FL Train Step#

When you trigger an FL train step, a server is set up, which communicates with the FL clients, hosted on edge devices. On the edge devices, this is handled by an OctaiPipe Pipeline step (OctaiPipe Steps). called the FL Train Step. The following guide goes through the FL Train Step, showing the user how to configure it and how it can be extended using custom pipeline steps.

Methods in the FL Step#

The FL step inherits from the base PipelineStep in OctaiPipe. It uses PipelineStep as well as own methods to set up and run FL training. The following methods are implemented in the FL Train Step:

__init__
_get_model
load_datasets
run

The __init__ method initializes the class by initializing the PipelinStep parent class as well as checking the input and evaluation data specs using the _check_data method. The model is also initialized using the _get_model method.

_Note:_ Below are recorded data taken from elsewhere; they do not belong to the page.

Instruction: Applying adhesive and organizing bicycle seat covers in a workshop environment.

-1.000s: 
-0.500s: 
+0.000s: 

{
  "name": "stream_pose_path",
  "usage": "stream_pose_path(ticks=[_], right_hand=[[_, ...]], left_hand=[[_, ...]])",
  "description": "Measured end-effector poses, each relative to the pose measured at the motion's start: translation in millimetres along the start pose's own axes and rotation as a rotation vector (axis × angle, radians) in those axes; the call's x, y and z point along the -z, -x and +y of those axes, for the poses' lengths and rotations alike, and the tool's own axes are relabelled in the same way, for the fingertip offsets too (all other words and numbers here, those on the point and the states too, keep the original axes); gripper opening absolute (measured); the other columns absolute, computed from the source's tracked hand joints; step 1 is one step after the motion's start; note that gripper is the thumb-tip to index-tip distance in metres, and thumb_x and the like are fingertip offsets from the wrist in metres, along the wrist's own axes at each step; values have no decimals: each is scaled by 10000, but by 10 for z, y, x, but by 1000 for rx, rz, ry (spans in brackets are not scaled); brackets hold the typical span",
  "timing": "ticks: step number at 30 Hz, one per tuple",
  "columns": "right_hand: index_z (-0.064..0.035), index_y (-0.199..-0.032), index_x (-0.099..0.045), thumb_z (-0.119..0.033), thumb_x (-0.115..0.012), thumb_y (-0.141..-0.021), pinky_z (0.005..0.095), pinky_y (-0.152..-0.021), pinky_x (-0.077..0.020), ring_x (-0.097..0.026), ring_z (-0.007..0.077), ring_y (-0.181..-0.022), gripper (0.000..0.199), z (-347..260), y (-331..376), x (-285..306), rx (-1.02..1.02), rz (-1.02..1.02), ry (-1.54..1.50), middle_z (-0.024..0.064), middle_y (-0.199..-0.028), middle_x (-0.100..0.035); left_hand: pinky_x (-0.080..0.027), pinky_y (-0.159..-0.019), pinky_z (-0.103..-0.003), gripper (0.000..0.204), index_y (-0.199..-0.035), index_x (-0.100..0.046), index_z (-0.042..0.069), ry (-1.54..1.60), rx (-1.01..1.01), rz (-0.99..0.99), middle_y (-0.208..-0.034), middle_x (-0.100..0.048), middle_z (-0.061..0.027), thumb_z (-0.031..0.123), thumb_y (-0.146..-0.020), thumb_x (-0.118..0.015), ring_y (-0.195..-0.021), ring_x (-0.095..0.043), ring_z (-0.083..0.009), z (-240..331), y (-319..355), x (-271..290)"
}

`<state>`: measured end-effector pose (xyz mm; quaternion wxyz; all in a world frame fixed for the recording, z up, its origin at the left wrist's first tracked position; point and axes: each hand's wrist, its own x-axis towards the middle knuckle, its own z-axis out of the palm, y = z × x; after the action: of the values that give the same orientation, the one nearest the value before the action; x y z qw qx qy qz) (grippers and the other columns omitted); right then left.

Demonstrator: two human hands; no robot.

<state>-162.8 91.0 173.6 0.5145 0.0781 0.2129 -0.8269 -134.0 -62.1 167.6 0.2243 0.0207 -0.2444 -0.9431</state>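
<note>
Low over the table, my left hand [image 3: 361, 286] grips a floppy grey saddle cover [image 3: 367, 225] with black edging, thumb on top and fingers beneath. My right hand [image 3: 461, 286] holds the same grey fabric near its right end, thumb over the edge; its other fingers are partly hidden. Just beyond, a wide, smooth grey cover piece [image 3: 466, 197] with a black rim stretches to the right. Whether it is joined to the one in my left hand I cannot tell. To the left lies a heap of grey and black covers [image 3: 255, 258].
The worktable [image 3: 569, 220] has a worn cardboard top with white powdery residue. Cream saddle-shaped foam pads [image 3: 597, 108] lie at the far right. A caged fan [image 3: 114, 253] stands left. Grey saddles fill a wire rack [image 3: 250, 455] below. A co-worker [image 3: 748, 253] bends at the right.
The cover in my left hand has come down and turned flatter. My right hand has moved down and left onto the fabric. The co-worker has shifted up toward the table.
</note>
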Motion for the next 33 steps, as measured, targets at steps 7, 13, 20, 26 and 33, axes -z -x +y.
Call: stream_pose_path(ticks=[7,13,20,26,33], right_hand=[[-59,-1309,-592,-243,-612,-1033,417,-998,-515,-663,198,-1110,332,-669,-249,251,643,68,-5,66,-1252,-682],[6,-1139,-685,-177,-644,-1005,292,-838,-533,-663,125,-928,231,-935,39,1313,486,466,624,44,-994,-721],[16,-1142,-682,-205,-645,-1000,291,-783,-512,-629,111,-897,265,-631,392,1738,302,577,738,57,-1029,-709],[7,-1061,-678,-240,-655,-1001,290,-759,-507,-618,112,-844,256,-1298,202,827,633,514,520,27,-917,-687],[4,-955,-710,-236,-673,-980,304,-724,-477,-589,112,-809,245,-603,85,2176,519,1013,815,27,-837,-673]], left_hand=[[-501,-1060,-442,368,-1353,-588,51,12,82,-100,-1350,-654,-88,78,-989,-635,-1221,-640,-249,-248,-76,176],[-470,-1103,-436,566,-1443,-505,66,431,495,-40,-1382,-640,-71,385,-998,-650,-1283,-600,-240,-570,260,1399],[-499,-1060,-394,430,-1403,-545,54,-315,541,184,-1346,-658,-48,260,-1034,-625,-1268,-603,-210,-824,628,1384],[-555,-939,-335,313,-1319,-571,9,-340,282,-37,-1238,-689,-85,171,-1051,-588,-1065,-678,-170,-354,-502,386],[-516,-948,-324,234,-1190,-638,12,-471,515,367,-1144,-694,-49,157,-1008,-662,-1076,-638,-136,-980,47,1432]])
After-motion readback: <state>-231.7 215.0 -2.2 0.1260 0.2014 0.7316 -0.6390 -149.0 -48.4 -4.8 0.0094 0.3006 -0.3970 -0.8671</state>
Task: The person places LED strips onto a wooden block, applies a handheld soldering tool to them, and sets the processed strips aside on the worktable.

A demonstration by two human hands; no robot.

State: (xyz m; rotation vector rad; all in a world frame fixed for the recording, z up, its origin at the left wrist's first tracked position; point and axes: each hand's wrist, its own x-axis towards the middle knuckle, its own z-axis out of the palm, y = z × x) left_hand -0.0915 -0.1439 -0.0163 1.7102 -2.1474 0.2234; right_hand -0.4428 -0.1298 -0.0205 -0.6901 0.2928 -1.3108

The _get_model method checks the model_specs to see if the model type is in the model mapping from the default OctaiPipe models. If not, it attempts to retrieve the model from a local custom mapping or download it from blob storage.

The load_datasets method uses the PipelineStep’s _load_data method to first load the training data, then test dataset. This method gets called in the setup_loaders method in the model. This is so that users can define their own generators using custom models. For more information on how to use custom models, check out the documentation on custom FL models, Federated PyTorch.

The run method is the method that actually runs federated learning. It does so by calling the setup_loaders method in the model class, setting up the relevant client for the framework, and running the client. The run method takes the server_ip as an argument to hand to the client.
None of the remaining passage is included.